This article was published 8 yearsago

essential home

Over the previous year and a half, Android creator Andy Rubin and his team have not only been developing the next-gen Essential phone. His new venture has officially gone live today and has unveiled an Amazon Echo competitor with a custom Ambient OS and virtual assistant integrated into the same.

Called Essential Home, this smart speaker with a bright circular display doesn’t at all look gimmicky as the Amazon Show did. The said device instead appears like an alarm clock with an ‘auto-display’ that can be instantly activated by asking a question, a simple tap on the touchscreen, or even a glance.

The highlight of this smart device, as mentioned by Essential, is its special focus on your family’s privacy. This will not intrude into your personal life by sending your data to a remote cloud server for processing but will perform most things on the device itself, so most data stays in your home where it belongs. Your meeting schedule and shopping lists will now only be accessible within your home and not by others in the cloud — limited data is sent to the cloud.

While Rubin may have picked Android to power his venture’s first-ever smartphone, the team developed a custom operating system for the speaker — Ambient OS. And they are already touting it to be better than the competitors, which are already performing quite well in the market.

Much like any other smart home speaker, you’ve been provided with the ability to control your music, ask general questions whose answers can be fetched from the interwebs, set timers or reminders, and even get traffic alerts prior to a scheduled meeting. It can also connect with your smart lights and you can then control them with your voice — the usual stuff. The Ambient OS is presently lacking in skills but Essential will most likely provide third-party developers access to its API to build atop the existing bare bones platform.
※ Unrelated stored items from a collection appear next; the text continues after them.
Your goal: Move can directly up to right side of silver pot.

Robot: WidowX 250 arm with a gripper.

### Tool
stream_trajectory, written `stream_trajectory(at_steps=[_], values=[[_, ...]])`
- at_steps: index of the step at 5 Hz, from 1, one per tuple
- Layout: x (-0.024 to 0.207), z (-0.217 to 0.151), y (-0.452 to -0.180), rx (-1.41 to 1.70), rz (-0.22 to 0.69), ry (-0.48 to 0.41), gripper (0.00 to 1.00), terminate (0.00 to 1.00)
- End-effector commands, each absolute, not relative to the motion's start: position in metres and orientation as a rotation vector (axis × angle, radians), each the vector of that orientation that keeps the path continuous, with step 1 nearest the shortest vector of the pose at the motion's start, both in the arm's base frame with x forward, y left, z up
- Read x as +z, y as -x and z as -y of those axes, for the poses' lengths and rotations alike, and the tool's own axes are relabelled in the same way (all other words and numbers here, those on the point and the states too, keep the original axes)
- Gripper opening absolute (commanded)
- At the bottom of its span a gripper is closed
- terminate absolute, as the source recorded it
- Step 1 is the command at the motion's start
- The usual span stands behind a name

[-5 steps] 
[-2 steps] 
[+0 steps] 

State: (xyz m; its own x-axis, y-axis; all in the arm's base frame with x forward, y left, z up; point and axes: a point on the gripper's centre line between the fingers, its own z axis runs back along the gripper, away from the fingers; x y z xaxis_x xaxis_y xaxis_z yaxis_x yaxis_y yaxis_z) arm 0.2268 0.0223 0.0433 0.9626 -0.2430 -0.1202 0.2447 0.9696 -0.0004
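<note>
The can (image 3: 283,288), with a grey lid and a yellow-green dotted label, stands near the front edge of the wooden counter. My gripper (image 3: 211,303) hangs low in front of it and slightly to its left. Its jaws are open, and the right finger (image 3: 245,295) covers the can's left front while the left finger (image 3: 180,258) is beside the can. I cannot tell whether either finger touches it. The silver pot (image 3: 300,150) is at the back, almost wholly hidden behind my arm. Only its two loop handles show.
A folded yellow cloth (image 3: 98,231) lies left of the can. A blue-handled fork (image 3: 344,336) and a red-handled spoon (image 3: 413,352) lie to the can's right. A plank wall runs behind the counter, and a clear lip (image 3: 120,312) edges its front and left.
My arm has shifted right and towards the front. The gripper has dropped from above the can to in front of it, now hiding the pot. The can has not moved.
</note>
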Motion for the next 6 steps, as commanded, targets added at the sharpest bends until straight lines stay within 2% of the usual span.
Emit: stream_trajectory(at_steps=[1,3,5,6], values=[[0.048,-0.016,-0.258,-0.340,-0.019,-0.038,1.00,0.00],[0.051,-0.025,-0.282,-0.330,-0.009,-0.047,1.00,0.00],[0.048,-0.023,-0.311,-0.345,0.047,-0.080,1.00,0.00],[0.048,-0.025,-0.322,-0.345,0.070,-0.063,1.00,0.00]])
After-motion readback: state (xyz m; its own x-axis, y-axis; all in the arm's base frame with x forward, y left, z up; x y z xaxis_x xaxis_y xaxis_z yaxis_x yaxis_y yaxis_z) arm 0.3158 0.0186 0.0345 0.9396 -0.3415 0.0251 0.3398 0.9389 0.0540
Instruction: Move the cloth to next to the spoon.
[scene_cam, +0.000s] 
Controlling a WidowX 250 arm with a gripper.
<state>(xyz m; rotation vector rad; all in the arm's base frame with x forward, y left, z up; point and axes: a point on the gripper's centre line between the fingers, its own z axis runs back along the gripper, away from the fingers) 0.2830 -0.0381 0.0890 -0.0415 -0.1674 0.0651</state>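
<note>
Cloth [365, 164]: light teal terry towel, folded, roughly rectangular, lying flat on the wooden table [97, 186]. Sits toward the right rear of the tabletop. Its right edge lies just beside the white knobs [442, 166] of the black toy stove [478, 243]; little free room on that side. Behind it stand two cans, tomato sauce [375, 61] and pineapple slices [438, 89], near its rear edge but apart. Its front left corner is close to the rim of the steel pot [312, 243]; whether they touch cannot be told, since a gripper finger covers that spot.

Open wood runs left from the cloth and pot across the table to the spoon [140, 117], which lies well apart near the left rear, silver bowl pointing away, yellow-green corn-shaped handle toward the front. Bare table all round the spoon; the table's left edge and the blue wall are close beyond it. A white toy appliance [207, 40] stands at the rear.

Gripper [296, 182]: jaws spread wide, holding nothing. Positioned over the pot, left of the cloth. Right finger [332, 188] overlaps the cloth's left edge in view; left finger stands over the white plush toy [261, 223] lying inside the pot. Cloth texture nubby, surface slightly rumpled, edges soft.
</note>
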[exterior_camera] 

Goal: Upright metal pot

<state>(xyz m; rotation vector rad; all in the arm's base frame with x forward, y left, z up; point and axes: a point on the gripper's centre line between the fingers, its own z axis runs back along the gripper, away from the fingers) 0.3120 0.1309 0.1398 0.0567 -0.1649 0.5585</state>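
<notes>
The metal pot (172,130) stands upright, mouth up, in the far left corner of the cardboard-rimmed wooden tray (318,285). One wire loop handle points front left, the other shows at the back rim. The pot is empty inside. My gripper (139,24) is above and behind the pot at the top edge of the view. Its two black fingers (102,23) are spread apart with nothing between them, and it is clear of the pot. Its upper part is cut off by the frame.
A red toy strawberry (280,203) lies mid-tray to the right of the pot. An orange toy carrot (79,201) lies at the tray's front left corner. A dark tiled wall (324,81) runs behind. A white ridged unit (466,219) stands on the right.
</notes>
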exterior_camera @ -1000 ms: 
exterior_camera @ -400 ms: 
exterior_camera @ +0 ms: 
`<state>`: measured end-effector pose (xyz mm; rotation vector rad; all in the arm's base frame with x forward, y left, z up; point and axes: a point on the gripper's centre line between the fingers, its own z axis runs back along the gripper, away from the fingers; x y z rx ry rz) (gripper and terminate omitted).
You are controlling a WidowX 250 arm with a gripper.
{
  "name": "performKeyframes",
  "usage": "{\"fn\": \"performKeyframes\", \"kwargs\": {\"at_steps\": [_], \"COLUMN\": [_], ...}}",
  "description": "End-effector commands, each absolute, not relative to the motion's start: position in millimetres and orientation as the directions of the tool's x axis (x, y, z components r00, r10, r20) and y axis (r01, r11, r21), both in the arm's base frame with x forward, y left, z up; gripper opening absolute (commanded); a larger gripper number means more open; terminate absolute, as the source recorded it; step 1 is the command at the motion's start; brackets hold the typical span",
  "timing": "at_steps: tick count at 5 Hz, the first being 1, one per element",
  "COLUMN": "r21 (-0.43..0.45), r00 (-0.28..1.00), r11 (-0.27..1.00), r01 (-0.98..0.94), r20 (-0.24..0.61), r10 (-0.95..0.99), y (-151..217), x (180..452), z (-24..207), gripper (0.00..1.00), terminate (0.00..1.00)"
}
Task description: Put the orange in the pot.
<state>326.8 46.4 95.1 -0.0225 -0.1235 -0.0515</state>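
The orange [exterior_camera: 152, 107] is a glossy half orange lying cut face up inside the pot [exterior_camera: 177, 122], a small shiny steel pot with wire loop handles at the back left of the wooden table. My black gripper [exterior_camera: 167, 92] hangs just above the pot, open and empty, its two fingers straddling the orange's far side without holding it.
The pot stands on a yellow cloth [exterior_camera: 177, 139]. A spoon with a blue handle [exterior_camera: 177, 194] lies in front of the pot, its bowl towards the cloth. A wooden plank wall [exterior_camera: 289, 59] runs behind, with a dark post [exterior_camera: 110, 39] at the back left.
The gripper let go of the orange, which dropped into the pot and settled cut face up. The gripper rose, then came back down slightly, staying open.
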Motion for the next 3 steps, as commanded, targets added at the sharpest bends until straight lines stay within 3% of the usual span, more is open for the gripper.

Since we have limited info on the product, we cannot completely comprehend what Essential Home should particularly be utilized for inside our homes. The company is describing it as a differentiated product, who’s goal is to activate the home by understanding the physical layout of the infrastructure and its occupants — which doesn’t exactly help us understand it any better.

The launch page of the Essential Home currently features a ‘coming soon’ tag and there is no information on the pricing, as well as the availability as of yet. We’ve only been given an idea of what the device is capable of and how it will be better than its prominent competitors, Google and Amazon. To know more, we may probably need to tune in to the live stream of the launch on stage at the Code conference at 6 PM PDT/ 9 PM EDT.